• **Problem**: Your task is to retype each line of the data below exactly.

• **Information supplied**:
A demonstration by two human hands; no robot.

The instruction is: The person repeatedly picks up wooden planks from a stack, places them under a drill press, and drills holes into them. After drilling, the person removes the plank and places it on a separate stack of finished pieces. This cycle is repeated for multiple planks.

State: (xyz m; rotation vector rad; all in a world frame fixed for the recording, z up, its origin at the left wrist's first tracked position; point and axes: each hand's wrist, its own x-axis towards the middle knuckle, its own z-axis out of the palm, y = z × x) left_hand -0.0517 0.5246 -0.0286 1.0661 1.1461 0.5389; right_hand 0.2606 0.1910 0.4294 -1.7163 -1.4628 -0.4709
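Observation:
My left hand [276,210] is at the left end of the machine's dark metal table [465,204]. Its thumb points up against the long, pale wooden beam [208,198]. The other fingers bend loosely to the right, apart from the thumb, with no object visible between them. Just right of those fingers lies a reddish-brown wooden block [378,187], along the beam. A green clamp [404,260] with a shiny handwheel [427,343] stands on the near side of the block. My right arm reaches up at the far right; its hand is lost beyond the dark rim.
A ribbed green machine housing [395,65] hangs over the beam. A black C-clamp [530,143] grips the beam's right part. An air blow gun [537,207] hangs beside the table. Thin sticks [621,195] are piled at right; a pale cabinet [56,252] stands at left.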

• **Response**:
A demonstration by two human hands; no robot.

The instruction is: The person repeatedly picks up wooden planks from a stack, places them under a drill press, and drills holes into them. After drilling, the person removes the plank and places it on a separate stack of finished pieces. This cycle is repeated for multiple planks.

State: (xyz m; rotation vector rad; all in a world frame fixed for the recording, z up, its origin at the left wrist's first tracked position; point and axes: each hand's wrist, its own x-axis towards the middle knuckle, its own z-axis out of the palm, y = z × x) left_hand -0.0517 0.5246 -0.0286 1.0661 1.1461 0.5389; right_hand 0.2606 0.1910 0.4294 -1.7163 -1.4628 -0.4709
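Observation:
My left hand [276,210] is at the left end of the machine's dark metal table [465,204]. Its thumb points up against the long, pale wooden beam [208,198]. The other fingers bend loosely to the right, apart from the thumb, with no object visible between them. Just right of those fingers lies a reddish-brown wooden block [378,187], along the beam. A green clamp [404,260] with a shiny handwheel [427,343] stands on the near side of the block. My right arm reaches up at the far right; its hand is lost beyond the dark rim.
A ribbed green machine housing [395,65] hangs over the beam. A black C-clamp [530,143] grips the beam's right part. An air blow gun [537,207] hangs beside the table. Thin sticks [621,195] are piled at right; a pale cabinet [56,252] stands at left.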

The response has been given in full.